» **What is needed**
Find the line with "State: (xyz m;". Transcribe it and each later line of the data exactly, up to and including the last.

» **Supplied data**
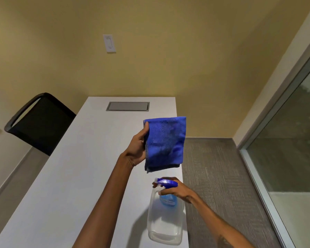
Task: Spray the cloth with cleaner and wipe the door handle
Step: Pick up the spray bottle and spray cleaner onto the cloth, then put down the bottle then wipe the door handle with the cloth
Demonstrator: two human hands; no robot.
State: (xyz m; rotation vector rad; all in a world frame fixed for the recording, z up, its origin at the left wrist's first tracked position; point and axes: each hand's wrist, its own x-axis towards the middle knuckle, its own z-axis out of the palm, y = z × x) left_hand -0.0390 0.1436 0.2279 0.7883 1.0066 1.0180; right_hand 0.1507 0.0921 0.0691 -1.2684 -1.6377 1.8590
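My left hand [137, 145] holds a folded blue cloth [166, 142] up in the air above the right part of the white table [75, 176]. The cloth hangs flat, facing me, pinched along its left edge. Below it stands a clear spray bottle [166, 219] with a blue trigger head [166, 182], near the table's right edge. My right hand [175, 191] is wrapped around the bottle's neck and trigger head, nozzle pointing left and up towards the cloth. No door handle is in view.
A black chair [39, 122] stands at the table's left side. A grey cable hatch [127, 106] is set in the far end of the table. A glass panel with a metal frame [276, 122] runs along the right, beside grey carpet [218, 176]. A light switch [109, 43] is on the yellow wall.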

» **Response for this exercise**
State: (xyz m; rotation vector rad; all in a world frame fixed for the recording, z up, its origin at the left wrist's first tracked position; point and axes: each hand's wrist, its own x-axis towards the middle knuckle, its own z-axis out of the palm, y = z × x) left_hand -0.0390 0.1436 0.2279 0.7883 1.0066 1.0180; right_hand 0.1507 0.0921 0.0691 -1.2684 -1.6377 1.8590
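My left hand [137, 145] holds a folded blue cloth [166, 142] up in the air above the right part of the white table [75, 176]. The cloth hangs flat, facing me, pinched along its left edge. Below it stands a clear spray bottle [166, 219] with a blue trigger head [166, 182], near the table's right edge. My right hand [175, 191] is wrapped around the bottle's neck and trigger head, nozzle pointing left and up towards the cloth. No door handle is in view.
A black chair [39, 122] stands at the table's left side. A grey cable hatch [127, 106] is set in the far end of the table. A glass panel with a metal frame [276, 122] runs along the right, beside grey carpet [218, 176]. A light switch [109, 43] is on the yellow wall.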

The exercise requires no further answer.